Bizim sınırlı irademizle,seçimlerimizi kendi yapımıza-isteklerimize gore yapıp, Allah'ın sınırsız iradesiyle bu olguları var olan dünyada yaratmasıdır.
Kader,Allah'ın geçmiş ve gelecek tüm olayları "tek bir an" içinde yaratmış olması. Biz ,varolan şu an da geçmişimizi biliriz ve anı algılayabiliriz. Ama Yaratıcı'nın bilgisi,algısı bizim bilgi kavramımızdan cok daha farklı. Zaman ve mekan başlangıçları olan,mutlak olmayan kavramlardır. Allah , zamana ve mekana bağlı değildir, zaten bunların tümünü yoktan yaratan O'dur.
19. ve 20. yy alimlerinin geleneksel yaklaşımına göre: ""Kader, ilim nevindendir. İlim, malûma tâbidir.
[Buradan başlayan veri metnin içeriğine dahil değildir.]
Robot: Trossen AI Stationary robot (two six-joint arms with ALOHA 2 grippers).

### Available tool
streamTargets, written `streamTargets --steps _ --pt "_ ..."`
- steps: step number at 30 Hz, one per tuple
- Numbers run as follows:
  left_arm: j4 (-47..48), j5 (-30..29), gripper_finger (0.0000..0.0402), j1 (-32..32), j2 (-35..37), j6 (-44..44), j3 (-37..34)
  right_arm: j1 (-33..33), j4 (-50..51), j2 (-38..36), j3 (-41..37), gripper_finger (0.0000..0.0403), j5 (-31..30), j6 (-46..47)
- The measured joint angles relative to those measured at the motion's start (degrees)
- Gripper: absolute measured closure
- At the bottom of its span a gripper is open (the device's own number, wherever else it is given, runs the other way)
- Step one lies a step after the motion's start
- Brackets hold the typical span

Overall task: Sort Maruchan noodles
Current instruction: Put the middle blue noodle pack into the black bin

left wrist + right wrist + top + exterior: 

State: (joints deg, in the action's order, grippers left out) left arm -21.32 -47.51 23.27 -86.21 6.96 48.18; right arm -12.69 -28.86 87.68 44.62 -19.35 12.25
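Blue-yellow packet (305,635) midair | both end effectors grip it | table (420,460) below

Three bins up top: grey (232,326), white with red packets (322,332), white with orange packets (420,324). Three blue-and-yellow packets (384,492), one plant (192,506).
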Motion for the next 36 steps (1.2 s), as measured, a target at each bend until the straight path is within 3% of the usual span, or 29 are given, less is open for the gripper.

Yani nasıl olacak, öyle taallûk ediyor. Yoksa malûm, ilme tâbi değil.” İlim, “bilmek” ya da “bilgi” mânâsına geliyor. Malûm, “bilinen”, âlim ise “bilen”, yahut “bilgin”.Meselâ, bir gencin fen fakültesinde okuduğunu bilmiş olayım. Bu bilgim ilimdir. Malûm ise, o gencin o fakültede öğrenci olduğu. İşte, benim ilmim bu malûma tâbidir. Yani o genç fen fakültesinde okuduğu için, ben de onu öylece bilirim. ""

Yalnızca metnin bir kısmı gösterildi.